Transcribe exactly the lines that begin the material and continue through the line containing "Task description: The". Leave out whatever follows.

Exercise data =
___
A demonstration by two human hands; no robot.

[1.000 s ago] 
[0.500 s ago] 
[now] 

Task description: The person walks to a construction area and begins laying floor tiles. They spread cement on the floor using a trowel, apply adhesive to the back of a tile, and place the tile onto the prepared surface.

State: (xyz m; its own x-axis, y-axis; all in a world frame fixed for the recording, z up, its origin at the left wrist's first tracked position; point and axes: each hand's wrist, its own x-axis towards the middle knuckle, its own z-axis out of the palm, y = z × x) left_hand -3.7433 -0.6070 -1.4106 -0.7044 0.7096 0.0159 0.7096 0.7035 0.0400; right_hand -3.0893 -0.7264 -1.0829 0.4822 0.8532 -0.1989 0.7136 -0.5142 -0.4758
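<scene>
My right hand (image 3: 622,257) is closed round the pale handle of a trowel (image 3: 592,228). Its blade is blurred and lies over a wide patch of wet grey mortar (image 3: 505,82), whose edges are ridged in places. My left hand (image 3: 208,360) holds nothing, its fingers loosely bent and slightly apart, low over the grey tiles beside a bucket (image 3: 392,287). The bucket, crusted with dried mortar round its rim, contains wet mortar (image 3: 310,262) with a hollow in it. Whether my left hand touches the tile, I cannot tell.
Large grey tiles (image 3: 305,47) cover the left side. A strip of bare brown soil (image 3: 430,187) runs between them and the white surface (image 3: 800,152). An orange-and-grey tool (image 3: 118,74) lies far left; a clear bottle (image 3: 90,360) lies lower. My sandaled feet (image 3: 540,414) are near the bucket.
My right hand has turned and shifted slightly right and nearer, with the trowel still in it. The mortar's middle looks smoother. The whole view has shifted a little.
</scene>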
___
Response to this exercise =
A demonstration by two human hands; no robot.

[1.000 s ago] 
[0.500 s ago] 
[now] 

Task description: The person walks to a construction area and begins laying floor tiles. They spread cement on the floor using a trowel, apply adhesive to the back of a tile, and place the tile onto the prepared surface.

No further answer will be given.